I sommelier? Sono sempre più giovani, in crescita del 15%

L’ aumento stimato pari al 15 per cento dei giovani di età compresa tra i 18 ed i 35 anni che frequentano corsi da sommelier significa che investire nella prevenzione promuovendo la conoscenza del vino a partire dalle giovani generazioni può contribuire a fermare gli abusi che negli adolescenti.
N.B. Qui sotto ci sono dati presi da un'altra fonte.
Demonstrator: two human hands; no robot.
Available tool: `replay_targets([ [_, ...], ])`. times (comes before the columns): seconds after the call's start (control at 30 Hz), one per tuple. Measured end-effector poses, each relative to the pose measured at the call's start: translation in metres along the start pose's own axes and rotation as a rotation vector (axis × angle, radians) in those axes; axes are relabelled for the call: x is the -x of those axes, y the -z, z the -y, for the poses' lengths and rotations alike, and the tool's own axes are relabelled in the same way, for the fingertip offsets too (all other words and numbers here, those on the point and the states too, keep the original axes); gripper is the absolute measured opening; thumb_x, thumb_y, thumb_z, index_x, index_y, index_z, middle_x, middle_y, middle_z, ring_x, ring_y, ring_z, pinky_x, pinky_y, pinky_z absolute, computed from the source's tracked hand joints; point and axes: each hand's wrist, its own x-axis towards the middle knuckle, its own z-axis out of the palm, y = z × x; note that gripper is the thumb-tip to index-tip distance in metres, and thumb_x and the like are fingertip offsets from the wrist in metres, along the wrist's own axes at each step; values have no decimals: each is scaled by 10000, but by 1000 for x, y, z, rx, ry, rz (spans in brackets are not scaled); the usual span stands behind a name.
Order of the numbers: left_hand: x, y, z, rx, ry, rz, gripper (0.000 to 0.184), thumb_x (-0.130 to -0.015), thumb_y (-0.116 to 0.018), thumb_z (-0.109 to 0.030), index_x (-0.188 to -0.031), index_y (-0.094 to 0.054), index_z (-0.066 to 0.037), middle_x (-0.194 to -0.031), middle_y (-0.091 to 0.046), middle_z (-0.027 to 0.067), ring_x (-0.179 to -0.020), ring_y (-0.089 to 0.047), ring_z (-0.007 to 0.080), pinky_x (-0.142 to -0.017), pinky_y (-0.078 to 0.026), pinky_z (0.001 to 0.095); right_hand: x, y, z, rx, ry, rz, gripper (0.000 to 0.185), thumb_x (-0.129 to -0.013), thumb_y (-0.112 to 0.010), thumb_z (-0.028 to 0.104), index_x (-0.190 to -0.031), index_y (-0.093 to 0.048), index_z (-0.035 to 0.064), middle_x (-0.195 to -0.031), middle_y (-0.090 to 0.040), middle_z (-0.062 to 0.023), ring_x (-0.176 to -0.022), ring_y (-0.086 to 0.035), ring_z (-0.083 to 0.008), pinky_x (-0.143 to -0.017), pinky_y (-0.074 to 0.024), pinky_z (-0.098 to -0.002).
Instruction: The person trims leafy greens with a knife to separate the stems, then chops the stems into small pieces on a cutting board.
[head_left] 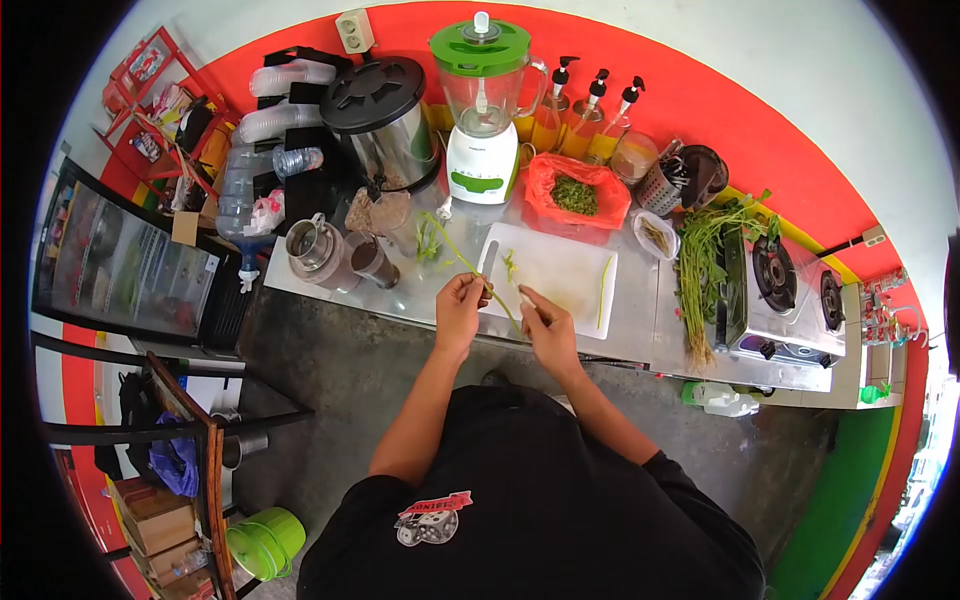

E’ quanto afferma la Coldiretti nel commentare la Relazione al Parlamento che il Ministero della Salute ha trasmesso il 14 gennaio scorso ai presidenti di Camera e Senato sugli interventi realizzati da ministero e Regioni in attuazione della ‘Legge quadro in materia di alcol e problemi alcol correlati’.

Una realtà che conferma l’efficacia della formazione poiché tra molti giovani si sta anche affermando un consumo responsabile di vino che è divenuto l’espressione di uno stile di vita “lento” attento all’equilibrio psico-fisico che aiuta a “stare bene con se stessi”.

E il fatto che si stima che una percentuale crescente degli oltre 10mila sommelier italiani sono giovani, dimostra che cresce tra le nuove generazioni la cultura della degustazione consapevole del vino, da contrapporre al consumo sregolato di alcol.

Occorre investire nella prevenzione promuovendo la conoscenza del vino a partire dalle giovani generazioni per fermare gli abusi che negli adolescenti sono spesso provocati dal consumo di bevande alcoliche mascherate da bibite alla frutta.

Bisogna invece fermare la diffusione di cocktail, superalcolici e “alcol pops”, bibite che contengono spesso vodka e rum mascherate da innocui analcolici “ready to drink” che si presentano con una immagine accattivante di divertimento e socializzazione che favoriscono gli eccessi e il bere fino ad ubriacarsi.

Un impegno per in linea con il progetto comunitario “wine in moderation” che – conclude la Coldiretti – ha l’obiettivo di diffondere la cultura del buon bere senza esagerazioni.